Uses a thin camera (hysteroscope) passed through the cervix into the uterine cavity. No abdominal incisions at all. Used for conditions inside the uterus: submucosal fibroids, endometrial polyps, abnormal uterine bleeding, and uterine septum. Typically an outpatient procedure with minimal recovery.

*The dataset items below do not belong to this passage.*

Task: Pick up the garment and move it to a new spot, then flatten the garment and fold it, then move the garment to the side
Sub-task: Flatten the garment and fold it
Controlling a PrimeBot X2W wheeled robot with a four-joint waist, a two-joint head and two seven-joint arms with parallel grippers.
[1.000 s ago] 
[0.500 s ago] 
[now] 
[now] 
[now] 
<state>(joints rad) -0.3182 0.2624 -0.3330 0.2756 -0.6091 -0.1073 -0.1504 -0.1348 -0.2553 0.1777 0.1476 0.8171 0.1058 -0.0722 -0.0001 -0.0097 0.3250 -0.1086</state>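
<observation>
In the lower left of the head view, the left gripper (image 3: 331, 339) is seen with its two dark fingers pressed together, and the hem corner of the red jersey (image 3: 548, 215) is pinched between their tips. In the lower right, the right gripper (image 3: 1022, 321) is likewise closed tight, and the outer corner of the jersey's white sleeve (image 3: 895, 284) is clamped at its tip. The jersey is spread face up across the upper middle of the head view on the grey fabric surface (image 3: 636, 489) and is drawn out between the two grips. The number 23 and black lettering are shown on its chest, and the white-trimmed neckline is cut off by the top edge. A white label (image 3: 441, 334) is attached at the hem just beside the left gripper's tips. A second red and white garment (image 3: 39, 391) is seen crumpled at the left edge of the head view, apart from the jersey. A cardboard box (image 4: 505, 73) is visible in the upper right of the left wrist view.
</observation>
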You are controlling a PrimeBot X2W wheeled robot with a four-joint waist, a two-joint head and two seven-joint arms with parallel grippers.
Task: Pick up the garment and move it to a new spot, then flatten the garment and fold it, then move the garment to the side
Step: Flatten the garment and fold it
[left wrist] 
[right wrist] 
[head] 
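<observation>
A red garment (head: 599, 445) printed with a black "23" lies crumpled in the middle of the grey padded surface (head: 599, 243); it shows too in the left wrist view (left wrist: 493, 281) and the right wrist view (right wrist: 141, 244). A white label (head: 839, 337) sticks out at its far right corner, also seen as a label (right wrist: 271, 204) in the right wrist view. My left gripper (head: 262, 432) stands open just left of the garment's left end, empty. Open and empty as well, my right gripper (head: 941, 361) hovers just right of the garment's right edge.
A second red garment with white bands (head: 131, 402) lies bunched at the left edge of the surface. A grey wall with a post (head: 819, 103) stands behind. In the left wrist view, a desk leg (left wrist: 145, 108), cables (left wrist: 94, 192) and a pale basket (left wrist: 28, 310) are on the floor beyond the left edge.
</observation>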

| Procedure | Approach | Indication | Typical Recovery |
|---|---|---|---|
| Laparoscopic Myomectomy | Laparoscopic | Fibroid removal with uterine preservation; fertility-preserving | 2–4 weeks |
| Laparoscopic Hysterectomy | Laparoscopic | Uterine removal for fibroids, severe bleeding, adenomyosis, prolapse | 2–4 weeks |
| Laparoscopic Ovarian Cystectomy | Laparoscopic | Cyst removal with ovarian preservation | 1–2 weeks |
| Laparoscopic Endometriosis Excision | Laparoscopic | Excision/ablation of endometrial implants, lysis of adhesions | 1–3 weeks |
| Hysteroscopic Myomectomy | Hysteroscopic | Removal of submucosal fibroids inside the uterus; no abdominal incisions | 1–3 days |
| Hysteroscopic Polypectomy | Hysteroscopic | Removal of endometrial polyps causing bleeding or infertility | 1–2 days |
| Endometrial Ablation | Hysteroscopic | Destruction of uterine lining for heavy menstrual bleeding; not fertility-preserving | 1–3 days |
| Diagnostic Laparoscopy | Laparoscopic | Evaluation of unexplained pelvic pain, infertility, or suspected endometriosis | 3–7 days |
| Factor | Minimally Invasive | Open (Abdominal) |
|---|---|---|
| Incision Size | 5–12mm (2–4 incisions) | 10–15cm single incision |
| Hospital Stay | Same-day or 1 night | 2–4 nights |
| Return to Work | 1–2 weeks | 4–6 weeks |
| Full Activity | 2–4 weeks | 6–8 weeks |
| Blood Loss | Significantly less | Higher |
| Pain | Less; fewer narcotics needed | More; longer narcotic use |
| Adhesion Risk | Lower | Higher |
| Infection Risk | Lower | Higher |
| Scarring | Minimal; often invisible | Visible abdominal scar |
Not every condition is suitable for minimally invasive surgery. Very large fibroids, extensive adhesions from prior surgeries, certain cancer diagnoses, or anatomical considerations may require an open approach for safety. Dr. Broad evaluates each patient individually and recommends the approach that provides the best outcome — not the trendiest technique. When open surgery is the right choice, she explains why clearly.
For women of reproductive age, fertility preservation is a critical consideration in every surgical decision. Minimally invasive techniques are specifically suited to fertility-preserving surgery because they allow targeted treatment with minimal disruption to surrounding healthy tissue. Dr. Broad incorporates fertility planning into the surgical decision-making process from the first consultation.
Before surgery: Arrange for someone to drive you home and stay with you for the first 24 hours. Prepare meals in advance. Set up a comfortable recovery area at home with essentials within reach. Take time off work as recommended for your specific procedure. Dr. Broad’s office provides detailed pre-operative instructions and a direct line for questions during recovery.
Whether you need a diagnostic evaluation, treatment for endometriosis or fibroids, or are considering a hysterectomy — Dr. Broad provides honest, individualized surgical planning with your goals at the center of every decision.